Rare diseases affect more than 300 million people globally (that’s about 10% of the world’s total population) – yet the lack of reliable, high-quality data and research remains significant. At ISPOR 2025, experts gathered to examine how generative AI (GenAI) and large language models (LLMs) could help tackle the unique challenges of rare diseases during a panel titled Rare but Common: Generative AI’s Potential on Data, Evidence, and Insight Generation in Rare Diseases.
The conversation underscored the urgency of innovation in rare disease research – and the increasingly vital role GenAI plays in powering it.
Xiaoyan Wang, PhD, FAMIA, Chief Scientist and Senior Vice President, Life Science Solutions at IMO Health, joined panelists in Montreal, Canada, to explore how advanced AI is transforming rare disease research across three key areas:
- Data: Unlocking richer, more relevant rare disease data from electronic health records (EHRs) and publicly available sources through GenAI and LLMs
- Evidence: Creating rare disease-specific knowledge graphs to efficiently and accurately identify and synthesize real-world data (RWD) related to rare disease, including natural history and disease pathways
- Insights: Generating actionable intelligence to manage unmet needs and support earlier clinical trial recruitment
The conversation underscored the urgency of innovation in rare disease research – and the increasingly vital role GenAI plays in powering it.
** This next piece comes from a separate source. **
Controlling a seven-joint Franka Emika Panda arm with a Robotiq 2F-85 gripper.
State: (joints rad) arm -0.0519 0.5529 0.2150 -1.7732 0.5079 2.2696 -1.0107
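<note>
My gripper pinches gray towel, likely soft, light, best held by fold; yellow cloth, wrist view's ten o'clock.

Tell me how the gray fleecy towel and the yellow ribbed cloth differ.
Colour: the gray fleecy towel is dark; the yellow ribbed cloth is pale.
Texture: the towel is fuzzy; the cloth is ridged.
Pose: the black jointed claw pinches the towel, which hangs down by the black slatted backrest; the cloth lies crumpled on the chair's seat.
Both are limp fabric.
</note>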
IMO Health presents at ISPOR 2025
In addition to the panel, IMO Health’s AI Science team had the opportunity to present several recent AI-driven initiatives with applications across HEOR (health economics and outcomes research) and life sciences:
- May 14: AI-powered systematic literature reviews – dramatically reducing review time from months to days, with 0.993 accuracy
- May 14: Automated extraction of Kaplan-Meier survival curves – applying GenAI and computer vision
- May 15: AI-driven detection of CHAPLE disease – leveraging real-world clinical data to support earlier diagnosis
Closing the rare disease evidence gap
The panel also highlighted novel AI strategies reshaping what’s possible in HEOR:
- Real-world evidence generation using federated learning (a type of machine learning where the model is trained on data from multiple decentralized sources, such as hospitals and research centers)
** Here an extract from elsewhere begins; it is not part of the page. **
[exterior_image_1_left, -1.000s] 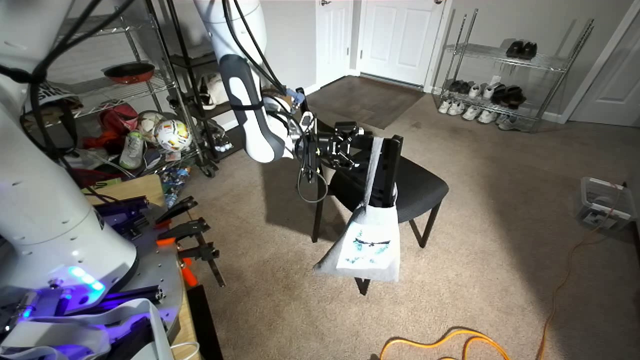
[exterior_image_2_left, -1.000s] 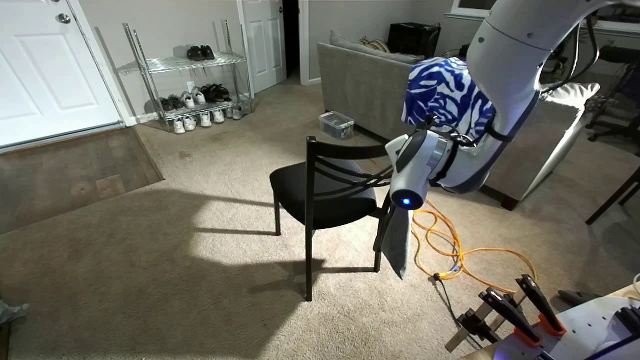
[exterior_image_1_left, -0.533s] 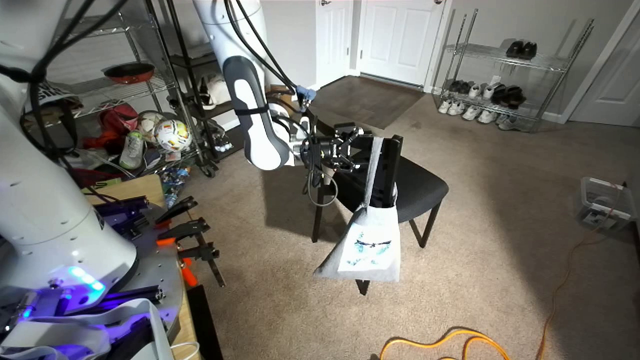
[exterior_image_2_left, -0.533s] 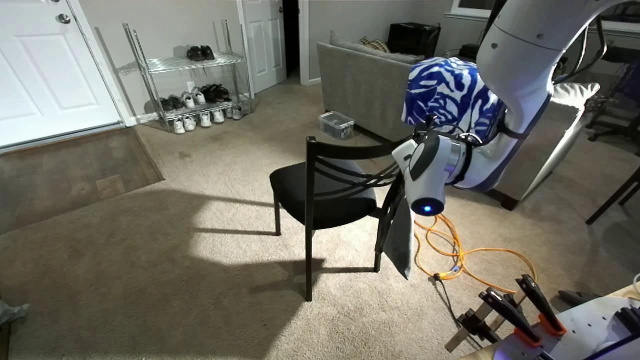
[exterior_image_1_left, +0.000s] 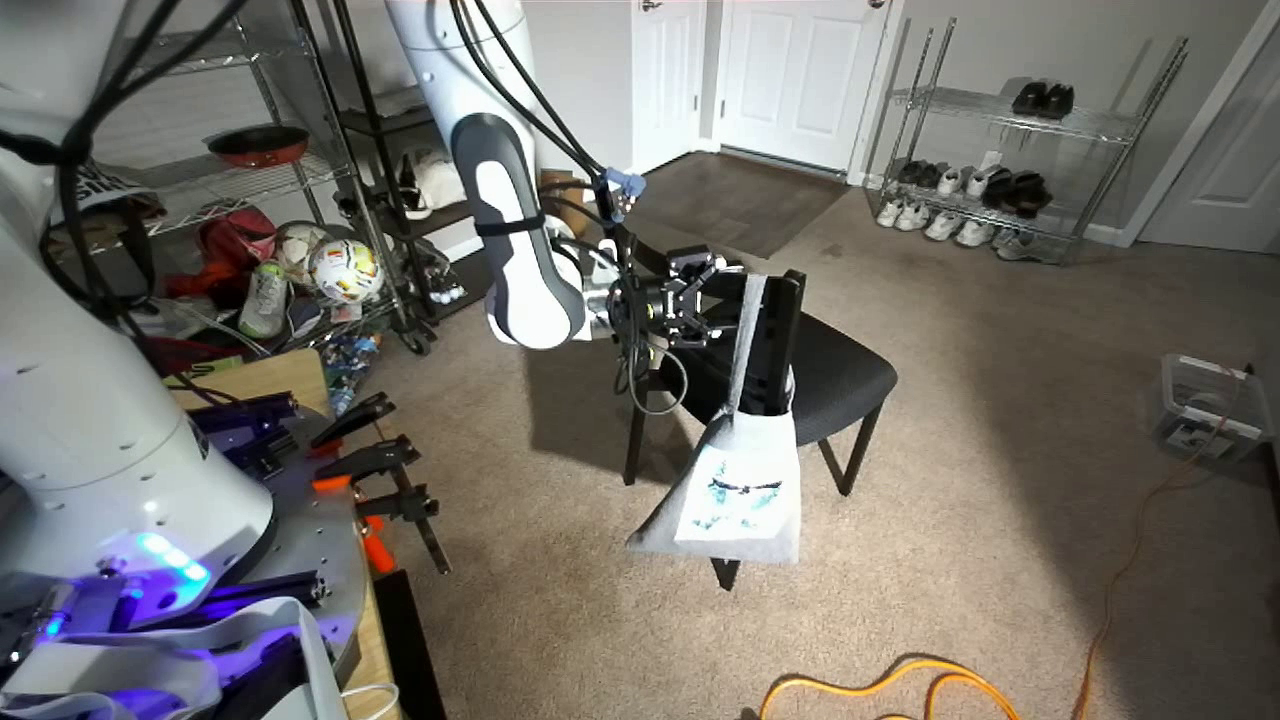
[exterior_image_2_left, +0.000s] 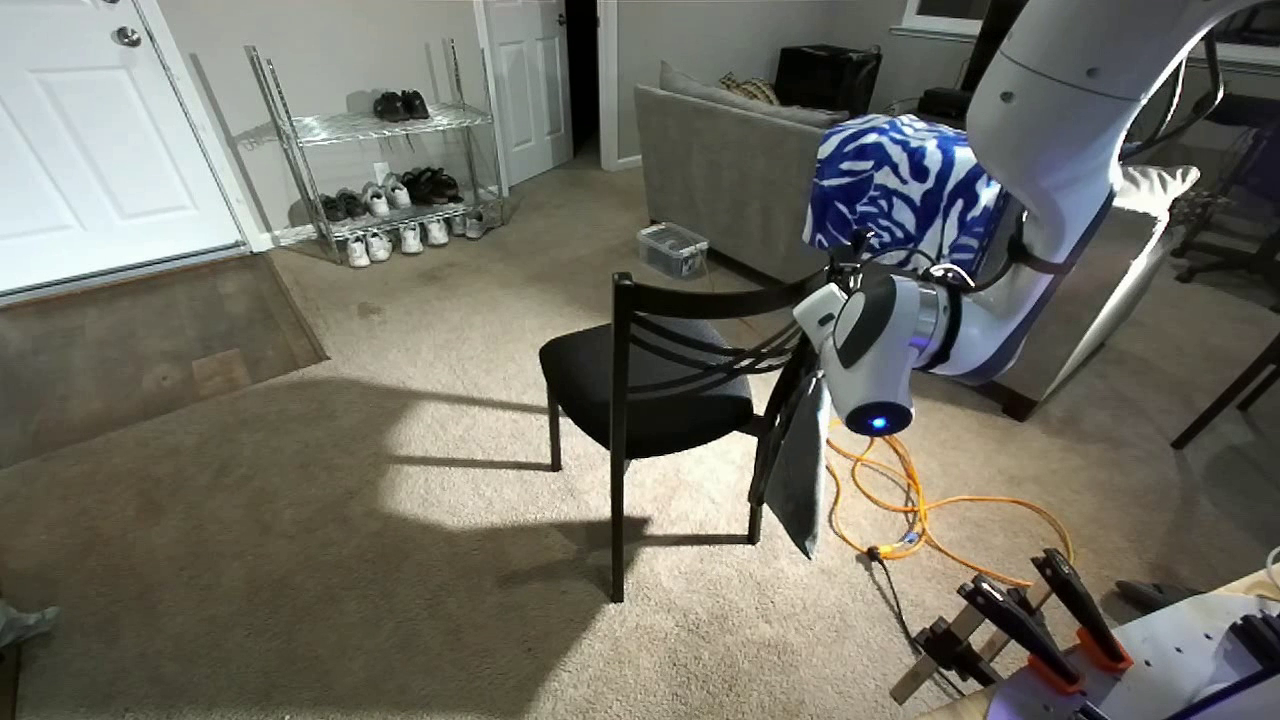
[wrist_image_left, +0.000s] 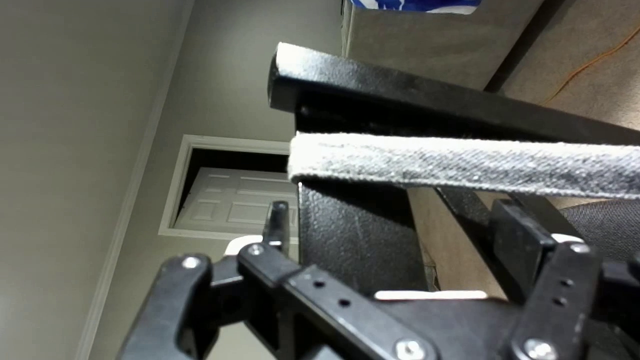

- Digital twins (virtual representations of real patients) to mitigate recruitment challenges like high costs, patient risks, and lengthy timelines
- Public data and social listening to uncover more sources of evidence and data
For patients navigating rare diseases – where diagnosis timelines are long and clinical trials sparse – AI isn’t just a plus. It’s a necessity. The technology offers an unparalleled opportunity to overcome persistent hurdles in the rare disease space, generating data, evidence, and insights faster and smarter.